È la ricerca di orizzonti più ampi che ha spinto Peter Pichler, giovane architetto altoatesino, a gettare lo sguardo oltre le Alpi.
Per esplorare i nuovi mondi del progetto: dalla Cina ai grattacieli di Abu Dhabi.
Senza mai dimenticare le cime innevate della sua Bolzano
Foto di Oskar Dariz e Jens Rüssman – Testo di Laura Ragazzola
Ne ha fatta di strada Peter Pichler, lanciatissmo architetto altoatesino. E non solo in termini di carriera, ma anche di viaggi e di esperienze in giro per il mondo. 35 anni, uno studio a Milano aperto nel 2015 con la moglie Silvana Ordinas, Pichler non ha mai smesso di confrontarsi con contesti sempre diversi a livello internazionale, guadagnandosi la stima di una prestigiosa committenza e un palmares di importanti premi e riconoscimenti.
Architetto Pichler, vuole raccontarci le tappe del suo viaggio professionale?
Sono nato a Bolzano, ma mi sono formato come architetto a Vienna e Los Angeles.
Tornato in Europa, ho fatto esperienza da Rem Koolhaas a Rotterdam e lavorato nel team di Delugan Meissl a Vienna. Poi sono stato a Londra, una tappa importantissima per la mia formazione professionale e umana, grazie all’architetto Zaha Hadid, già mia insegnante a Vienna e poi mia mentore: dopo la laurea, infatti, mi scelse come project architect ad Amburgo e Londra. Mi ha insegnato molto e sicuramente la sua prematura scomparsa (nel 2016, ndr) è stata una grandissima perdita.

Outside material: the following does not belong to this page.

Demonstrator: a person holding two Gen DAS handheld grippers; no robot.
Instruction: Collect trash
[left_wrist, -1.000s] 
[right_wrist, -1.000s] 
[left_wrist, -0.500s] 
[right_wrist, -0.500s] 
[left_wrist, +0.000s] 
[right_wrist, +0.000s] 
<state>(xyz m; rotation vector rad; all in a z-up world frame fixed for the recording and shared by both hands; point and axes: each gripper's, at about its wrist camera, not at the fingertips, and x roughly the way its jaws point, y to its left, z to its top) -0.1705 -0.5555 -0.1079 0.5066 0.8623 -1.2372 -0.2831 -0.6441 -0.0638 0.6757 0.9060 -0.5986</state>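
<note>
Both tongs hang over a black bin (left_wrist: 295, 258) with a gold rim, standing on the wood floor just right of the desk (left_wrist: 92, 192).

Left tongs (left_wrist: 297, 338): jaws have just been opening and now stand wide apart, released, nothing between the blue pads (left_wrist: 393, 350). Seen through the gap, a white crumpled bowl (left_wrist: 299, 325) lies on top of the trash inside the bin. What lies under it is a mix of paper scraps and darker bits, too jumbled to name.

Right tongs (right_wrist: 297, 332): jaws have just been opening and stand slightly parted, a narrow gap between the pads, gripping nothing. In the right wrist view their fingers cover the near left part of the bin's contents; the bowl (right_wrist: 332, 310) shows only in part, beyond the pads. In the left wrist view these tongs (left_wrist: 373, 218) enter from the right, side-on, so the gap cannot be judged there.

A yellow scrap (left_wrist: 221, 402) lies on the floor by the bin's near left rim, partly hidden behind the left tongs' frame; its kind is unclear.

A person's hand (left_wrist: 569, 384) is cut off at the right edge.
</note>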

Quindi, a un certo punto è tornato nella ‘sua’ Bolzano…
Sì, ma ci sono rimasto soltanto qualche mese: il tempo di capire che non avrei messo lì le mie radici professionali… Avevo vissuto per tanti anni all’estero e mi sentivo più cittadino del mondo anche se volevo restare in Italia. Milano mi è sembrata una scelta perfetta, è la capitale del design e accoglie importanti studi internazionali di architettura.
Quante persone lavorano nel suo studio?
In questo momento ci sono dodici architetti, oltre a mia moglie Silvana e a me. Ma siamo un po’ stretti e stiamo ampliando gli spazi…

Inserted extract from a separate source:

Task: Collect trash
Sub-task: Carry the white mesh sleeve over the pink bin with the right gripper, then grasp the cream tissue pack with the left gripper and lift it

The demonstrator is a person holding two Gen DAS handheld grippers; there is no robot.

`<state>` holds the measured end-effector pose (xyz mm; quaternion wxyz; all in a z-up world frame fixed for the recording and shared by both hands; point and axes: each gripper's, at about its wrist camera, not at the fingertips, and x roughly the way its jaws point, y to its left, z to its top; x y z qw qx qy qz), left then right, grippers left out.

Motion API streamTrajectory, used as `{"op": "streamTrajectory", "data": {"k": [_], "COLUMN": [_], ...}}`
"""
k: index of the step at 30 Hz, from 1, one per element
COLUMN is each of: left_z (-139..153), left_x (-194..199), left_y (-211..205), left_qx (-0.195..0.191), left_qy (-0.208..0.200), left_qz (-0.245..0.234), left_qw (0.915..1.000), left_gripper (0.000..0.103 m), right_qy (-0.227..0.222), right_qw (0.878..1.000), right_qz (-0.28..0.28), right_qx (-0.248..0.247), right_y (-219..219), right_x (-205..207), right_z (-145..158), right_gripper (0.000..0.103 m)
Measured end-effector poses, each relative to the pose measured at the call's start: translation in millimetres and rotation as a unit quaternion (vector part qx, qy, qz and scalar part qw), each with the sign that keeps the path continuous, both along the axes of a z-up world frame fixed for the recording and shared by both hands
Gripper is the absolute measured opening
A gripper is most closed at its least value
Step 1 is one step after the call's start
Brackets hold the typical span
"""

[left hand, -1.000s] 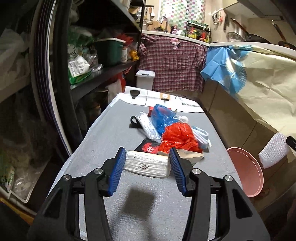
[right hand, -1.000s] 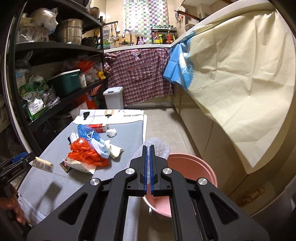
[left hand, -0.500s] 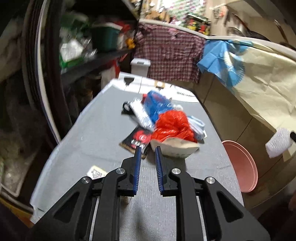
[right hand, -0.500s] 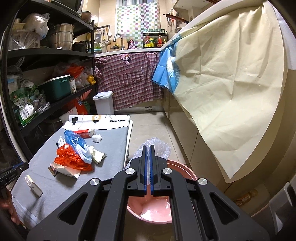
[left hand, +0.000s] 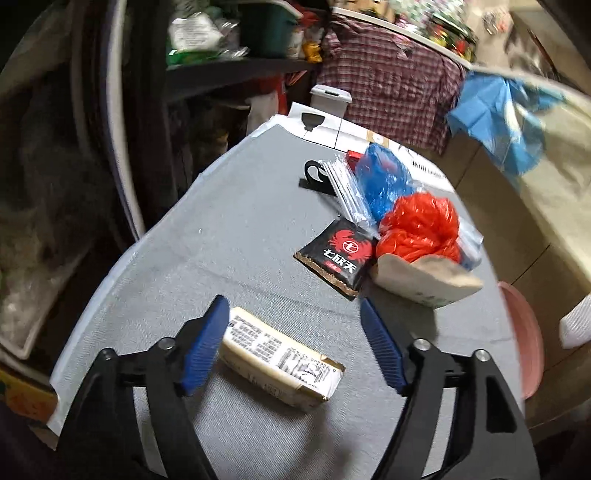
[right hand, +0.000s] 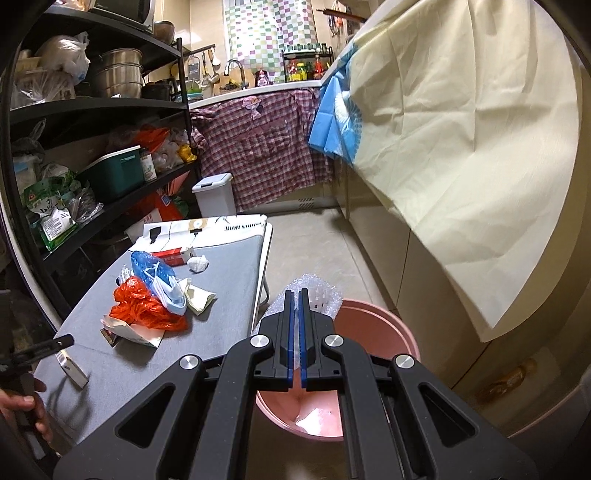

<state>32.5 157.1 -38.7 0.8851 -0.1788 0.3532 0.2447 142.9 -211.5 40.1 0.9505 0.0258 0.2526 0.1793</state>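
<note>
I have the right claw (right hand: 296,325) clamped on a bubble-wrap scrap (right hand: 314,293) over the pink bucket (right hand: 388,325), so dropping it in comes next. My left claw (left hand: 295,343) gapes wide above the small printed carton (left hand: 280,363) lying on the desk (left hand: 229,240), well short of the bucket; I'd lower, then close.

Black shelving (right hand: 110,107) at left of frame, crowded: steel pots (right hand: 118,72) on upper shelf, green lidded box (right hand: 114,173) on lower shelf, green food packets (right hand: 51,210) at far left. Plaid shirt (right hand: 266,147) hangs from counter edge at centre; sink tap (right hand: 236,68) above it. White lidded bin (right hand: 214,194) on floor below shirt. Cream cloth (right hand: 461,140) drapes over cabinets at right, blue cloth (right hand: 334,122) beside it. Checkered curtain (right hand: 269,33) at top centre. Grey-covered bench (left hand: 221,236) at lower left
</note>
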Motion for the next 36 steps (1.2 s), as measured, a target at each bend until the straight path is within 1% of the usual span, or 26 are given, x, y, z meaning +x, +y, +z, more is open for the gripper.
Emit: {"op": "streamTrajectory", "data": {"k": [2, 4, 8, 10, 14, 15, 20, 24, 27, 29, 31, 32, 33, 36], "left_z": [-2, -1, 3, 5, 9, 8, -13, -24, -29, -30, -29, -28, -27, -20], "left_x": [4, 4, -1, -7, -18, -20, -14, -8, -5, -5, -5, -4, -3, -3], "left_y": [-6, -10, -4, -3, 1, 3, 11, 15, 16, 14, 11, 9, 6, 0], "left_qx": [0.019, 0.043, 0.029, 0.044, 0.045, 0.042, 0.002, -0.03, -0.041, -0.04, -0.036, -0.031, -0.026, -0.013], "left_qy": [0.009, 0.019, 0.008, 0.004, -0.006, -0.003, 0.027, 0.033, 0.04, 0.046, 0.046, 0.045, 0.045, 0.037], "left_qz": [-0.01, -0.008, -0.001, 0.017, 0.039, 0.043, 0.047, 0.051, 0.052, 0.051, 0.046, 0.041, 0.035, 0.025], "left_qw": [0.9997, 0.9989, 0.9995, 0.9989, 0.9982, 0.9982, 0.9985, 0.9977, 0.997, 0.9968, 0.9972, 0.9976, 0.998, 0.9989], "left_gripper": [0.076, 0.076, 0.076, 0.076, 0.076, 0.076, 0.076, 0.076, 0.076, 0.064, 0.04, 0.035, 0.026, 0.025], "right_qy": [0.001, 0.002, 0.003, 0.004, 0.006, 0.005, 0.002, 0.005, 0.007, 0.008, 0.008, 0.007, 0.007, 0.006], "right_qw": [1.0, 1.0, 1.0, 1.0, 1.0, 1.0, 1.0, 1.0, 1.0, 1.0, 1.0, 1.0, 1.0, 1.0], "right_qz": [0.003, 0.007, 0.013, 0.013, 0.014, 0.016, 0.02, 0.018, 0.015, 0.014, 0.012, 0.012, 0.011, 0.008], "right_qx": [0.0, 0.001, -0.001, 0.0, 0.009, 0.01, 0.005, 0.004, -0.001, -0.002, -0.002, -0.002, -0.003, -0.005], "right_y": [1, 1, 3, 3, 3, 3, 6, 3, 2, 1, 1, 0, 0, 0], "right_x": [2, 4, 7, 7, 7, 7, 6, 7, 8, 8, 8, 8, 8, 8], "right_z": [-2, -5, -8, -9, -8, -7, -7, -9, -11, -11, -11, -11, -11, -11], "right_gripper": [0.002, 0.002, 0.002, 0.002, 0.002, 0.002, 0.002, 0.002, 0.002, 0.002, 0.002, 0.002, 0.002, 0.002]}}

Dopo solo due anni e mezzo?
Sì, abbiamo vinto due importanti competition: una in Olanda e l’altra in Cina; e ad Abu Dhabi, nel Golfo Persico, stiamo realizzando delle ville residenziali.
Quindi il lavoro la porta oltre le Alpi?
Sin dall’inizio ho avuto la fortuna di occuparmi di commesse internazionali. Ricordo che ero tornato da poco a Bolzano quando mi scrisse un cliente dagli Emirati Arabi perchè desiderava che gli progettassi una villa. Ero talmente sorpreso che addirittura pensai subito che si trattasse di una e-mail sospetta sfuggita all’anti-spam. Invece è stata solo la prima di una serie di ville che stiamo progettando ad Abu Dhabi.
Altri lavori oltreconfine?
In Cina, abbiamo vinto una competition per realizzare quattro torri mixed use. Sorgeranno in un’area residenziale immersa nella foresta, a circa 30 chilometri da Kunming, nel sud-est del continente cinese: è un luogo dove gli abitanti di Pechino vanno in vacanza…
Una sfida lavorare in un Paese così lontano, non solo geograficamente…
Certo, ma è anche una grande opportunità, perché porta a immergersi nella cultura di un altro popolo, a capirne le tradizioni, a studiarne il territorio, il clima… Insomma, l’architettura è l’occasione per comprendere meglio un luogo. Ed è interessante osservare la diversità, che è sempre carica di nuove esperienze e fonte di ispirazione…
Le capita anche in Alto Adige?
Certamente, anche se qui sono cresciuto e sin da bambino ho frequentato queste valli e queste montagne. Ma l’impegno, lo sforzo è sempre lo stesso.